La nation est un ami transatlantique vital du gouvernement américain, notamment en raison de son statut de seul pays d’Europe continentale à être membre permanent du Conseil de sécurité de l’ONU avec droit de veto.

Après la sortie du Royaume-Uni de l’Union européenne, la France est la principale puissance militaire du bloc. C’est aussi sans doute la deuxième économie de l’UE, et le départ d’Angela Merkel en tant que chancelière allemande a donné au chef de l’Elysée un rôle plus important en Europe.

L’éducation, point de mécontentement interne

Au cours de la dernière année, le secteur de l’éducation a été le protagoniste de différentes manifestations anti-gouvernementales, dans lesquelles il a même souligné un « abandon » de l’État.

Les enseignants réclament une augmentation de salaire, arguant que leur domaine sur le territoire français est l’un des moins bien payés, comparé au reste de l’Europe.


Le secteur de l'éducation était l'un des plus mécontents du mandat d'Emmanuel Macron, l'une de ses récentes revendications concernait le changement des protocoles sanitaires.
Le secteur de l’éducation était l’un des plus mécontents du mandat d’Emmanuel Macron, l’une de ses récentes revendications concernait le changement des protocoles sanitaires. © Daniel Cole / France 24

Les personnes concernées rappellent qu’en début de carrière elles peuvent gagner 7% de moins que la moyenne de l’Organisation de coopération et de développement économiques (OCDE).

De même, les enseignants se plaignent du manque de personnel dans les centres éducatifs.
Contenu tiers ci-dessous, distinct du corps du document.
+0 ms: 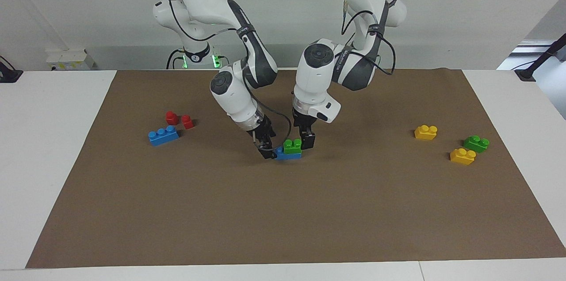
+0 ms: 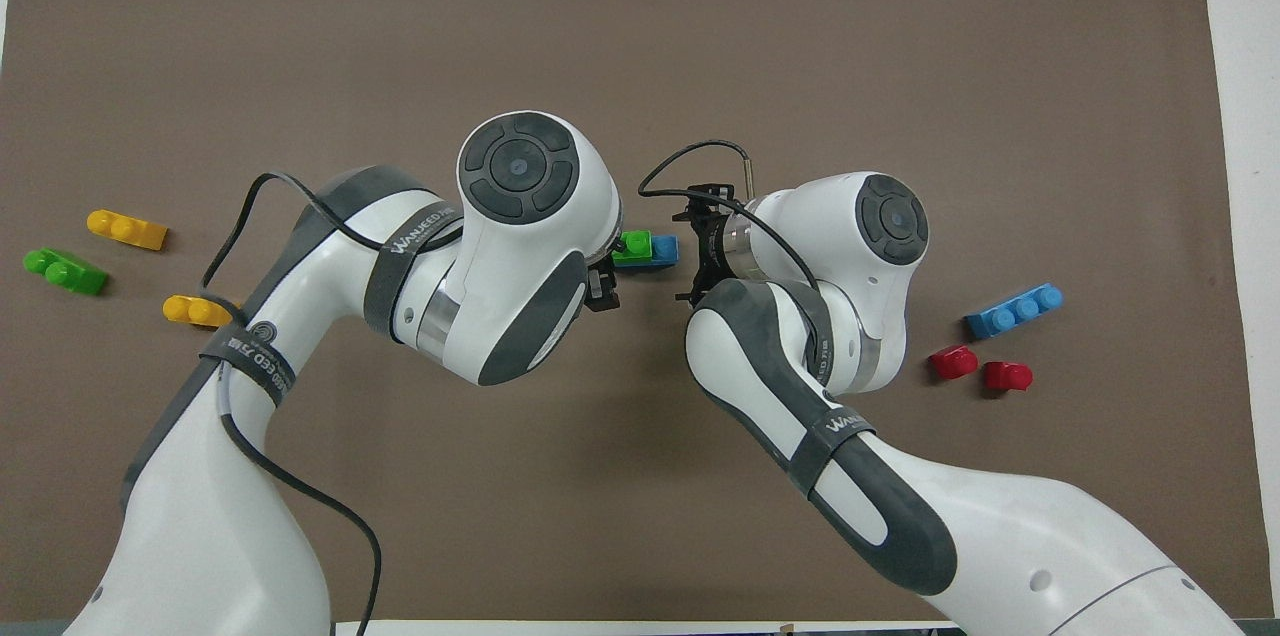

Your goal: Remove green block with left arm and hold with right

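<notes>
Green block [image 1: 292,146] sits on a blue brick [image 1: 280,153] mid-mat [image 1: 309,210], between the two grippers. Left gripper [image 1: 308,140] is low at the block's end toward the left arm's side, fingers open, not gripping it. Right gripper [image 1: 266,150] is down at the blue brick's end, fingers open. Another green brick [image 1: 476,143] lies by two yellow bricks [image 1: 426,132] at the left arm's end
</notes>
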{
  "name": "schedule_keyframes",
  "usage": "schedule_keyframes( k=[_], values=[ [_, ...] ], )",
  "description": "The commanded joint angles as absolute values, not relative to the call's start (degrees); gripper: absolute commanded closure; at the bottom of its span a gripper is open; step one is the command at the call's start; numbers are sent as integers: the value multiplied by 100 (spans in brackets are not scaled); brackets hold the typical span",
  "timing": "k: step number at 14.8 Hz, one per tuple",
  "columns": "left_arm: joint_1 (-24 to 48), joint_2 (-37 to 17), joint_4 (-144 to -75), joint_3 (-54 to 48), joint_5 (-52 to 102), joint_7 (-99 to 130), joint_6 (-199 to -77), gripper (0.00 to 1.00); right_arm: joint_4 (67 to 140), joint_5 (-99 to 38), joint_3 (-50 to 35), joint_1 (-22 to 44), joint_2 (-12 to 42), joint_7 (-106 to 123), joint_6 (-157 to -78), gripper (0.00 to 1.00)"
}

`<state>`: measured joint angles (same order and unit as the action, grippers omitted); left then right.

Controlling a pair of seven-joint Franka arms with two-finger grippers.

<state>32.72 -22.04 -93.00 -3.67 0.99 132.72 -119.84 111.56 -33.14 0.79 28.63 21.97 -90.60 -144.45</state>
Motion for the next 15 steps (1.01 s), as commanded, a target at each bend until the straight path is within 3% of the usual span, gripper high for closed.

Ils réfutent un système qui, selon eux, rend difficile l’arrivée de nouveaux enseignants en raison de processus qui ne sont pas efficaces ou agiles pour leur sélection, c’est pourquoi certains enseignants doivent travailler dans plusieurs établissements.

En ce sens, les éducateurs soulignent également que les classes ont généralement un nombre d’élèves supérieur à celui recommandé. Avec des classes qui comptent plus de 30 et 40 élèves, la situation devient contre-productive et préjudiciable aux processus d’apprentissage, dénoncent-ils.
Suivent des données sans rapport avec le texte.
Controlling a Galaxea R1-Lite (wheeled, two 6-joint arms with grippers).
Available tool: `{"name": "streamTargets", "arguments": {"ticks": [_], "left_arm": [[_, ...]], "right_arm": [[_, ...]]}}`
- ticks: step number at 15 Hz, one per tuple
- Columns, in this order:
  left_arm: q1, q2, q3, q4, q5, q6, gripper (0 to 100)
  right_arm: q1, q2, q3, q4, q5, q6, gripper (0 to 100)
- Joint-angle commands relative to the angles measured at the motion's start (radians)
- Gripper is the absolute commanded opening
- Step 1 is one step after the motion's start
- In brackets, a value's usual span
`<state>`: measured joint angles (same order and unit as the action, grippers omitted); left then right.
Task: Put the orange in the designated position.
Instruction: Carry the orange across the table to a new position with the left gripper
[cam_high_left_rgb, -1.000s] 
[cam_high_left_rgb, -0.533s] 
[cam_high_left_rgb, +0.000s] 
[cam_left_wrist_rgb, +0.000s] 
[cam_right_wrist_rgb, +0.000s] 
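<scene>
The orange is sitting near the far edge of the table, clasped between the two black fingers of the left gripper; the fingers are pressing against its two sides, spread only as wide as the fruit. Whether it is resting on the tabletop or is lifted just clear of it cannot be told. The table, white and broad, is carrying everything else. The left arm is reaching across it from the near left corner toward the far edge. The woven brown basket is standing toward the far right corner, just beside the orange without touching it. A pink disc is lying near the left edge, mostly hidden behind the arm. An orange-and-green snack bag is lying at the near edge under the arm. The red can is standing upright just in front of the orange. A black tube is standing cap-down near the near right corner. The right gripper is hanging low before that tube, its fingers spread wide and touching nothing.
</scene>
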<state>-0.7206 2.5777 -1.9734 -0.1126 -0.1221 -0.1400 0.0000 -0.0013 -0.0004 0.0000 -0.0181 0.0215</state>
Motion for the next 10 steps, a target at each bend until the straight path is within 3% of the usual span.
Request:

La polarisation sociale et politique est toujours présente

La France représente les disparités économiques et sociales entre les zones urbaines et rurales, qui influencent les préférences politiques.

Le centre et le nord-est du pays englobent les anciennes zones industrielles du pays et sont devenus un bastion où il y a actuellement une acceptation particulière du discours protectionniste, comme celui du mouvement de droite Groupement national.
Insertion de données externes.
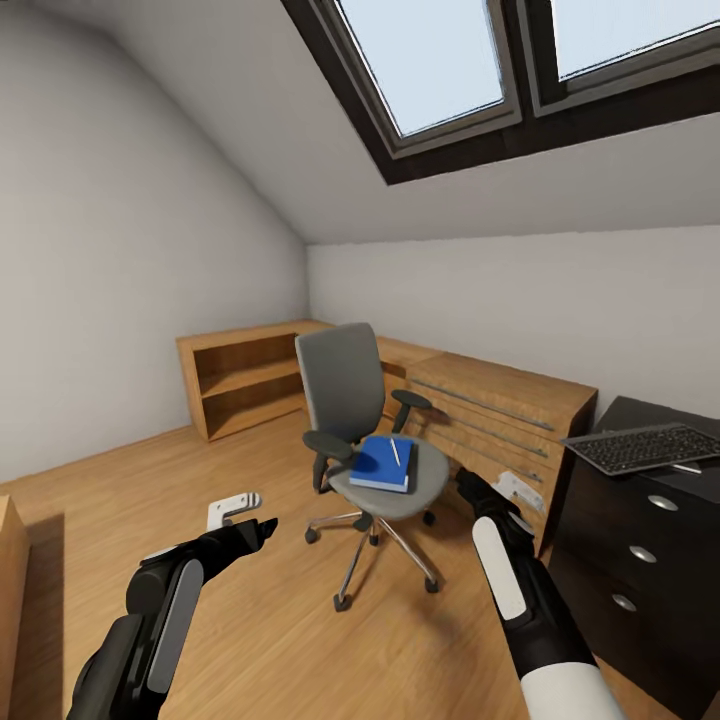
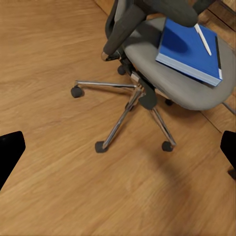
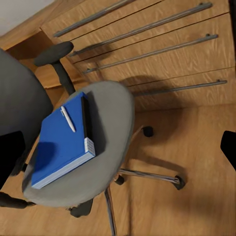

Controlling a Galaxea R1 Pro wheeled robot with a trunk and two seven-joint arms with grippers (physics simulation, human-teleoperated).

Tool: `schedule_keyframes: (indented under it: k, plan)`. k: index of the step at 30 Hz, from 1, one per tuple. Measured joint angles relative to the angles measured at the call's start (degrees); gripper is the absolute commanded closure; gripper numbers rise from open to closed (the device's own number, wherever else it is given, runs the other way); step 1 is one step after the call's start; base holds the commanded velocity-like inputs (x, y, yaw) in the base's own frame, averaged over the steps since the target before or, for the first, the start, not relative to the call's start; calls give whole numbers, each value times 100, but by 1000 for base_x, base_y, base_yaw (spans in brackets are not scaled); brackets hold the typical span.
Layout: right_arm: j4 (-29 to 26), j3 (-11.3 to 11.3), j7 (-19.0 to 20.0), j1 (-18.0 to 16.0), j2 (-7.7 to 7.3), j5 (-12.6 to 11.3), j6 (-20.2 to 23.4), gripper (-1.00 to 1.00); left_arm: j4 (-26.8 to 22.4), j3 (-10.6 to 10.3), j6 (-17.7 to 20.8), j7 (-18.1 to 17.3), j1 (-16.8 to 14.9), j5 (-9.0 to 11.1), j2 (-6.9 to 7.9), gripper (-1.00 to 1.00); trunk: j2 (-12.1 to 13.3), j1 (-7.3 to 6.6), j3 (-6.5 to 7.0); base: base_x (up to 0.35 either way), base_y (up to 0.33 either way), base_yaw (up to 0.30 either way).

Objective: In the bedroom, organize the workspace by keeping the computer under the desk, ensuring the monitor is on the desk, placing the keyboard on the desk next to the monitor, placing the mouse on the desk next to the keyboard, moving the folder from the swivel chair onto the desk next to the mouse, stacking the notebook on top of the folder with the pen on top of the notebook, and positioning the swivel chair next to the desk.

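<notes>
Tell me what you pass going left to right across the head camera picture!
Wooden shelf → swivel chair with the blue book and pen on its seat → wooden drawers → keyboard on the black cabinet.

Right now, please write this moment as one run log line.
left gripper: open, empty | right gripper: open, empty | blue book with pen: on swivel chair

Looks like an attic room at home: sloped ceiling with skylights (image 1: 480, 60), wood floor (image 1: 270, 620), swivel chair (image 1: 360, 430), wooden drawers (image 1: 500, 420).
</notes>
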Motion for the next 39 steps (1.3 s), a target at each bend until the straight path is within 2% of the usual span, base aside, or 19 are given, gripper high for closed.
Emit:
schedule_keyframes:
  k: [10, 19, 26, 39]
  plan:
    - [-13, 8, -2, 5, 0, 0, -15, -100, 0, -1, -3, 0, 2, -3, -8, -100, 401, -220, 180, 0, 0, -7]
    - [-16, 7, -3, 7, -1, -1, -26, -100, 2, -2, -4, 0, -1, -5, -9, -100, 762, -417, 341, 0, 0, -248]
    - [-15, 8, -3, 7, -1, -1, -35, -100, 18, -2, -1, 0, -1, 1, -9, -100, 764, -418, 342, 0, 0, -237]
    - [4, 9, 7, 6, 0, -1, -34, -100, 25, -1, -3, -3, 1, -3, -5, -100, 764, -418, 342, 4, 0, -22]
Dans l’ouest du pays et dans les grandes villes, comme Paris, le centrisme du parti de Macron La République en Marche se démarque, les jeunes sont majoritairement favorables à une vision européiste.

Ces différences dénotent le panorama dans lequel se trouve le pouvoir législatif français. Le paysage politique ressent encore les ondes de choc des élections de 2017 lorsque Macron a remporté la présidence.

En cas de continuité au sein de l’Exécutif, encore faudra-t-il que le parti centriste La República en Marcha, qui a échoué à toutes les élections locales récentes, et ses alliés remportent les élections législatives de juin pour disposer d’une plate-forme solide qui lui permet de manœuvrer contre l’opposition et de mettre en œuvre sa politique.